*WORK ITEM*
Among the lines below, a stretch begins at the one with "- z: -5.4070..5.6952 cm" and ends at the one with "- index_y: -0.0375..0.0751". Repeat that stretch exactly, ends included.

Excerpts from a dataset
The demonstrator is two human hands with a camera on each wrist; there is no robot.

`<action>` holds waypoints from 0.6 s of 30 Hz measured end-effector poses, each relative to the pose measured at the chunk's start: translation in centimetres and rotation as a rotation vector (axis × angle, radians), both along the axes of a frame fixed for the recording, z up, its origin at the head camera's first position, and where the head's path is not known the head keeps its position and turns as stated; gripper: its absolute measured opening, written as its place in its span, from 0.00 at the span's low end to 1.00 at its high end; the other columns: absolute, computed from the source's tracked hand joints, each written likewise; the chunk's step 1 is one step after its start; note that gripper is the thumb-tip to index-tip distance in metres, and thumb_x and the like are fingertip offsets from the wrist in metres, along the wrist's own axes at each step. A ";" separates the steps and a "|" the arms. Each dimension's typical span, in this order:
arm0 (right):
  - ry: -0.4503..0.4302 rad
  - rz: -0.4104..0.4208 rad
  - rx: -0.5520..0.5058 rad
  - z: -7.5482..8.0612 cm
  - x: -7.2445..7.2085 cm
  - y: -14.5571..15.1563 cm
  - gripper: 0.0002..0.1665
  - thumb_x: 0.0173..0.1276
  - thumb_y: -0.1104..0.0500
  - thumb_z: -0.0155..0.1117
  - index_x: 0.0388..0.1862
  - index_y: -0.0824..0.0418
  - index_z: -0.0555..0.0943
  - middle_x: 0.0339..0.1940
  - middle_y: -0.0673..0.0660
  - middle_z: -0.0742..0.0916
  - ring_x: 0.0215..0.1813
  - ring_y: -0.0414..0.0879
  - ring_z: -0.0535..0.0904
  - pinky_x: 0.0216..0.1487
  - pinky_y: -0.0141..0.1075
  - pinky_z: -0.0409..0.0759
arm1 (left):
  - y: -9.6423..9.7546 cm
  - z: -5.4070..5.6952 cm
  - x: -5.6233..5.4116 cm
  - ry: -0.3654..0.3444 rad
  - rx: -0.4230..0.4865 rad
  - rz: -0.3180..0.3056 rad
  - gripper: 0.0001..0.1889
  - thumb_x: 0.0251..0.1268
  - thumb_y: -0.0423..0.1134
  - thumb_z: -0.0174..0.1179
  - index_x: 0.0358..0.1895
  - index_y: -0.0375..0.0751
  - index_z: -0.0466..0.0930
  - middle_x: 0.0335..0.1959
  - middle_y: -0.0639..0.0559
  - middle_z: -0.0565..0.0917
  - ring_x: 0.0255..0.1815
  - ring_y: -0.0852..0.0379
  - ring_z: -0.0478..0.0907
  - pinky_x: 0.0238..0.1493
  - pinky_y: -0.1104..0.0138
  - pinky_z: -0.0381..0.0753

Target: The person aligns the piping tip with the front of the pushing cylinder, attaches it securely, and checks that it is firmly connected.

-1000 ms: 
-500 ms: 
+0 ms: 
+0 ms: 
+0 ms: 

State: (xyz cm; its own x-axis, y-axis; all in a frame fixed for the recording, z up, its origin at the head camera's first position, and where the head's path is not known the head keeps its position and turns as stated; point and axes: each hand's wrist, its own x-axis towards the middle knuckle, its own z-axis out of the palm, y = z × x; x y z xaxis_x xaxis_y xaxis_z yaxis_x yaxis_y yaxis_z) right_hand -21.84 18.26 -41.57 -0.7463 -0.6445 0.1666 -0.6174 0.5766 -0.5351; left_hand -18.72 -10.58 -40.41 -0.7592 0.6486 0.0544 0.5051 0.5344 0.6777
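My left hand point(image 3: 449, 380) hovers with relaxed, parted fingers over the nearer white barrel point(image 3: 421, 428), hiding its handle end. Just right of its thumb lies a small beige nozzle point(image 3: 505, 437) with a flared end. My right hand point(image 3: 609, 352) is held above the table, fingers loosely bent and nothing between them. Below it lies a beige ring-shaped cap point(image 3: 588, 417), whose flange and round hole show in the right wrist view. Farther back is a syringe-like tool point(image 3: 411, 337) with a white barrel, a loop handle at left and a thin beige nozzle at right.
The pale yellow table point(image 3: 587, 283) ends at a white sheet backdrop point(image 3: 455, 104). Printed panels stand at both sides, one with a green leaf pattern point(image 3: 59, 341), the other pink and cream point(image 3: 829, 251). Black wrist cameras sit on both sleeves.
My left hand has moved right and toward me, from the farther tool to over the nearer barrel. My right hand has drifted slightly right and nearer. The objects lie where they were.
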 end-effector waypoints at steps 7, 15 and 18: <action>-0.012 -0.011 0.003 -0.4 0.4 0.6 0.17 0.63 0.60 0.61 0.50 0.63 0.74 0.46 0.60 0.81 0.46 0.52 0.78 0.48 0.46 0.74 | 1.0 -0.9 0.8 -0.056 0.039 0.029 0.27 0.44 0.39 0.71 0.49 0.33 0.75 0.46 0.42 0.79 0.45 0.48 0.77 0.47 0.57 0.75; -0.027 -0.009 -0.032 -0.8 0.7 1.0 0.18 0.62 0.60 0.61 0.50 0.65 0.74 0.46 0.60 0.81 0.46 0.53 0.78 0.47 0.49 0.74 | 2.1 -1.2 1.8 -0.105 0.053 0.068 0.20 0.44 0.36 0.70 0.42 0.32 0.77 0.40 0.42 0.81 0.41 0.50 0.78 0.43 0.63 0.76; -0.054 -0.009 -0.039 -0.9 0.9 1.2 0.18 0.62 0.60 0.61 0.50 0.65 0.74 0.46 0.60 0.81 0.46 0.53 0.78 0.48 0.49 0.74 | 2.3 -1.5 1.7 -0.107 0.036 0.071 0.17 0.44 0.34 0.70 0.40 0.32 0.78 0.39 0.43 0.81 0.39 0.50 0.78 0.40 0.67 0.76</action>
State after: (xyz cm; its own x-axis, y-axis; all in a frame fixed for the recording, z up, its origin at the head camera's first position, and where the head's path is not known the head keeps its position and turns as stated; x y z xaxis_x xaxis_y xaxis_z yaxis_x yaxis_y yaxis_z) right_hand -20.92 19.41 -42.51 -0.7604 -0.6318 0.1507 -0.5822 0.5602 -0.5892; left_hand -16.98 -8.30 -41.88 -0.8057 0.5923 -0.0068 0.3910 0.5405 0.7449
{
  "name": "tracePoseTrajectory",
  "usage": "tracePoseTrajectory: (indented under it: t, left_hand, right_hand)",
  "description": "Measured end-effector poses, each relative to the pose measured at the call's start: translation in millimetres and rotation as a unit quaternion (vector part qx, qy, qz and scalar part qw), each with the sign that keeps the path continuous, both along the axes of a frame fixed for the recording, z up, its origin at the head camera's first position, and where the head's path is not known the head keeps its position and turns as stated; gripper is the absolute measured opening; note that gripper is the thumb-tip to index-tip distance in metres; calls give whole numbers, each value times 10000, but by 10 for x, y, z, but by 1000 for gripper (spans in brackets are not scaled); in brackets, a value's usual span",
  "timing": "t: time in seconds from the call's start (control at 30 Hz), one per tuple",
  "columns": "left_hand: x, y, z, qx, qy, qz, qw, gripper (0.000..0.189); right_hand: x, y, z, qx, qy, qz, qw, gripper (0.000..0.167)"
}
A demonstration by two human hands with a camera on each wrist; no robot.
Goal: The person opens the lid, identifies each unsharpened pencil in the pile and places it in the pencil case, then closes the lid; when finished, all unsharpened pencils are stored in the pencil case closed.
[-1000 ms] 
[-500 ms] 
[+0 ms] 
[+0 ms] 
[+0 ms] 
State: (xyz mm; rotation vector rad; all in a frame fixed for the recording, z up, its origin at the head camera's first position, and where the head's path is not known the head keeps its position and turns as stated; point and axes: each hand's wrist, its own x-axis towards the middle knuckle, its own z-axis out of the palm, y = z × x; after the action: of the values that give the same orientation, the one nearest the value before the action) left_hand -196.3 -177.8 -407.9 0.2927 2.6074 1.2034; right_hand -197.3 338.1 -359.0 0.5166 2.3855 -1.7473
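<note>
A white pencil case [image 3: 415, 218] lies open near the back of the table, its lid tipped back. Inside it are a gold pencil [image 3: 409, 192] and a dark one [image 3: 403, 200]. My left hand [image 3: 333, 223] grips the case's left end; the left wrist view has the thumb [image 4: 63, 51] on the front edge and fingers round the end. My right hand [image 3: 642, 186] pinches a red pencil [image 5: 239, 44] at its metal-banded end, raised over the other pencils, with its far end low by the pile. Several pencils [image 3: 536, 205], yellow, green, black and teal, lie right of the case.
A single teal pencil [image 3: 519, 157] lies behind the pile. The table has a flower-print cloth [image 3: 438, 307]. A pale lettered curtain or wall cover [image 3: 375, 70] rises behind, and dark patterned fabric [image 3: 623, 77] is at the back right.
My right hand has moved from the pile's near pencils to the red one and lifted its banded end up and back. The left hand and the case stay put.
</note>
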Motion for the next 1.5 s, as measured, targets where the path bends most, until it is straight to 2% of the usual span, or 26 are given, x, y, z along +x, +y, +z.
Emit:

*RESPONSE TO THIS EXERCISE*
  - z: -5.4070..5.6952 cm
  - x: -5.6233..5.4116 cm
  - ry: -0.3654..0.3444 rad
  - rx: -0.4230..0.4865 rad
  - rz: -0.3180..0.3056 rad
  - gripper: 0.0001..0.1889
  - thumb_x: 0.0251..0.1268
  - thumb_y: -0.0423..0.1134
  - thumb_z: -0.0174..0.1179
  - index_x: 0.0358..0.1895
  - index_y: -0.0375..0.0751

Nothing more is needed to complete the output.